Teva Pharmaceuticals Marc A. Goshko Memorial Grant Program Awardees 2015 - 2018

Dr. Amy M. Barrios
University of Utah

“A Unified Approach to the Development of Protein Tyrosine Phosphatase Targeted Chemical Probes.”

Tyrosine phosphorylation and dephosphorylation control all aspects of cell signaling from differentiation to the immune response. Misregulation of tyrosine phosphorylation has been implicated in numerous disease states including cancer, diabetes and autoimmunity. The enzymes that control tyrosine phosphorylation in vivo, the protein tyrosine kinases (PTKs), have been well-studied; their roles in several key cellular signaling pathways are known and PTK inhibitors have been successful in the clinic. While much less is known about the enzymes that control tyrosine dephosphorylation, there is ample evidence that these protein tyrosine phosphatases (PTPs) also play critical roles in cellular signaling. In addition, the PTPs are promising but recalcitrant therapeutic targets. However, the dearth of chemical tools available for studying PTP activity in cells and in vivo has impeded progress in the field. My laboratory aims to restore balance to our understanding of PTP and PTK mediated cell signaling by providing a toolkit of PTP-targeted substrates and inhibitors. To date, the PTP-selective, fluorogenic substrates developed in our lab have illuminated the cellular activity of PTPs and facilitated single cell inhibitor screening, while the potent, selective PTP inhibitors identified by our lab have helped to validate the lymphoid tyrosine phosphatase (LYP) as a promising therapeutic target for the treatment of anaphylaxis. Thanks to the generous support provided by Teva Pharmaceuticals, we will now be able to take this project to the next level: developing a unified approach to PTP-selective substrate and inhibitor design and providing the toolkit necessary to elucidate the biological roles of the PTPs in health and disease.

Dr. Ryan Looper
University of Utah

“Repurposing Old Scaffolds as New Anti-Tubercular Leads.”
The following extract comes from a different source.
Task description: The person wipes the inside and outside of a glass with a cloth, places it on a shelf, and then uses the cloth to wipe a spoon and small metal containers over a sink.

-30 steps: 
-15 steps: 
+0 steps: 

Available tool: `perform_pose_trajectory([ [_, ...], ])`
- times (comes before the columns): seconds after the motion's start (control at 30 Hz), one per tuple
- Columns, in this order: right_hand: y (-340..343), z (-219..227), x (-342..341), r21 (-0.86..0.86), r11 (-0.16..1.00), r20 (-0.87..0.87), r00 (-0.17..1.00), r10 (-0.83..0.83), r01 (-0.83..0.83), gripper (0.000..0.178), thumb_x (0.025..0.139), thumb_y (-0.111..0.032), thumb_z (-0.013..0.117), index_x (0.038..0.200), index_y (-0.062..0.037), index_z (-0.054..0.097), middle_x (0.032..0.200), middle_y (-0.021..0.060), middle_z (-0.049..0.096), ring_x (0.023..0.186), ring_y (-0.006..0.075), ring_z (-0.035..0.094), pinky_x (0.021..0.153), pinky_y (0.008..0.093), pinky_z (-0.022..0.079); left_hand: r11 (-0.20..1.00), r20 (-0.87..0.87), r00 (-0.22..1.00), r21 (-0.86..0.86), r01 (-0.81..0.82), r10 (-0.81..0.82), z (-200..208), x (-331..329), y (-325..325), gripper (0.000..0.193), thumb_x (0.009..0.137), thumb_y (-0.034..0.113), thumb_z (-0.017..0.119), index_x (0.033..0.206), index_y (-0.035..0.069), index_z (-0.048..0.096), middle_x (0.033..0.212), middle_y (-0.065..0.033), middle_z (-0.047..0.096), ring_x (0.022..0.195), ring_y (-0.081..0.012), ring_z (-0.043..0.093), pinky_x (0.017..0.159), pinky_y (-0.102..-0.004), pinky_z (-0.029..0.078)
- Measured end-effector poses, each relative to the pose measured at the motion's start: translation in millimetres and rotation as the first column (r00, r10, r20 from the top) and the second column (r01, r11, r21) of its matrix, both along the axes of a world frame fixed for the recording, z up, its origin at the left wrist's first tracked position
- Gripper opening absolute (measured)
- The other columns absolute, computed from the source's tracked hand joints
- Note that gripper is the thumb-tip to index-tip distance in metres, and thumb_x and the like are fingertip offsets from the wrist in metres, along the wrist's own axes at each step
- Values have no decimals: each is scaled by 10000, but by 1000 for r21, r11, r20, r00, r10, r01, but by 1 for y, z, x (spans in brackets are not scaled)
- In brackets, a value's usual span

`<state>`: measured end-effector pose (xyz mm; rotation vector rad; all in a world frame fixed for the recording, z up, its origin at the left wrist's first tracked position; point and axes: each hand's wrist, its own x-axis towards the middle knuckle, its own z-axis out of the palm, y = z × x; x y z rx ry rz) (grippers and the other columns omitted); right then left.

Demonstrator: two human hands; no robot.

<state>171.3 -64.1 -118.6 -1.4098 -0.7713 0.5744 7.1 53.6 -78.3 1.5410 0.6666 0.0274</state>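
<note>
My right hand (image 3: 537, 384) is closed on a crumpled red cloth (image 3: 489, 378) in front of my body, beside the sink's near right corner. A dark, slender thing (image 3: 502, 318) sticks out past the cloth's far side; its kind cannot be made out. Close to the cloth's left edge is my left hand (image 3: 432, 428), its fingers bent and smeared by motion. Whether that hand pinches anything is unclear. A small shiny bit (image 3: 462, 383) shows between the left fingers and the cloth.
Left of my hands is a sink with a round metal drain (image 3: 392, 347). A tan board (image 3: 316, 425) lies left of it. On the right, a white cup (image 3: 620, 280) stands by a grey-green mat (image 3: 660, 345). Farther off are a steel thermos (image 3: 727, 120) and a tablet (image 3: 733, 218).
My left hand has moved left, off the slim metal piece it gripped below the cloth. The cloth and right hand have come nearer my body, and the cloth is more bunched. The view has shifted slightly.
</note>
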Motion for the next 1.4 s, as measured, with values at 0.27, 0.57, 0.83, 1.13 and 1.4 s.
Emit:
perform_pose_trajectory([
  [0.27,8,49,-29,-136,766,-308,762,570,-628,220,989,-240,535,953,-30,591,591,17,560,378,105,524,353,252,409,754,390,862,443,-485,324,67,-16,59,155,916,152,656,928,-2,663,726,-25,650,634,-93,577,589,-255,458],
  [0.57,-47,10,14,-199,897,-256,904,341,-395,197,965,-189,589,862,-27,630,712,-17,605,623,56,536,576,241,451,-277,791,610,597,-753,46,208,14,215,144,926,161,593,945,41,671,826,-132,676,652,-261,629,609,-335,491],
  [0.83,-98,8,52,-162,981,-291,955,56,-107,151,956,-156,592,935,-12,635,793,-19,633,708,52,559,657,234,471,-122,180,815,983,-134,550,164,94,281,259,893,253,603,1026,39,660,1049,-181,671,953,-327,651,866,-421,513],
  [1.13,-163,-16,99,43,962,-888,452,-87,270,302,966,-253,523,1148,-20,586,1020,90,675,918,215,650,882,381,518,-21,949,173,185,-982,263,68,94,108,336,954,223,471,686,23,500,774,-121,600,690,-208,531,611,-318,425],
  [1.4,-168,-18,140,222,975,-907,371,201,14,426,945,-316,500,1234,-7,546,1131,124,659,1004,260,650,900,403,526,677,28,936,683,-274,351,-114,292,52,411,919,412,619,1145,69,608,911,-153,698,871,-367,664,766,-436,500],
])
While the incidence of tuberculosis (TB) has steeply declined in the U.S., it remains one of the world’s deadliest diseases. Despite this pressing global health crisis, no new TB drug has been developed in almost 50 years and the current curative regimens require lengthy treatment, complicated administration and can be toxic at the doses needed to treat emerging strains of multi-drug and extensively-drug resistant Mycobacterium tuberculosis (Mtb). TB / HIV co-infection is considerably distressing as most common TB drugs (e.g. rifampin) are strong activators of hepatic cytochromes, rendering highly active anti-retroviral therapy (HAART) used to treat HIV ineffective. The goals of this proposal integrate synthetic and medicinal chemistry, microbiology and structural biology to 1) explore a newly identified antibiotic scaffold that acts by inhibiting ribosomal protein synthesis and is compatible with HAART; 2) shorten TB treatment regimens by disrupting mycobacterial biofilm physiology and 3) evaluate these treatments ability to incur resistance.

Dr. Tehshik Yoon
University of Wisconsin-Madison

“Practical Photochemical Synthesis: Enabling Exploration of Unchartered Chemical Space.”

The Yoon laboratory is interested in synthetic organic photochemistry and the opportunities photochemical synthesis offers for the construction of unique, structurally complex small molecules. A central theme of our research is the design of photocatalytic systems that utilize long-wavelength, low-energy visible light. These methods provide better functional group compatability, greater operational convenience, and superior stereocontrol compared to direct UV photochemistry.  The goal of the research funded by the Teva grant is to apply the photocatalytic methodology developed in our laboratory to the synthesis of stereochemically well defined and densely functionalized cyclobutane building blocks that are directly applicable to the synthesis of novel bioactive small molecules.  We will demonstrate the flexibility of this strategy by applying it to the synthesis of a large family of cyclobutane-containing natural products. This generous award will enable us to begin translating our mechanistically inspired, fundamental research in photocatalytic synthesis to applications with real-world consequences.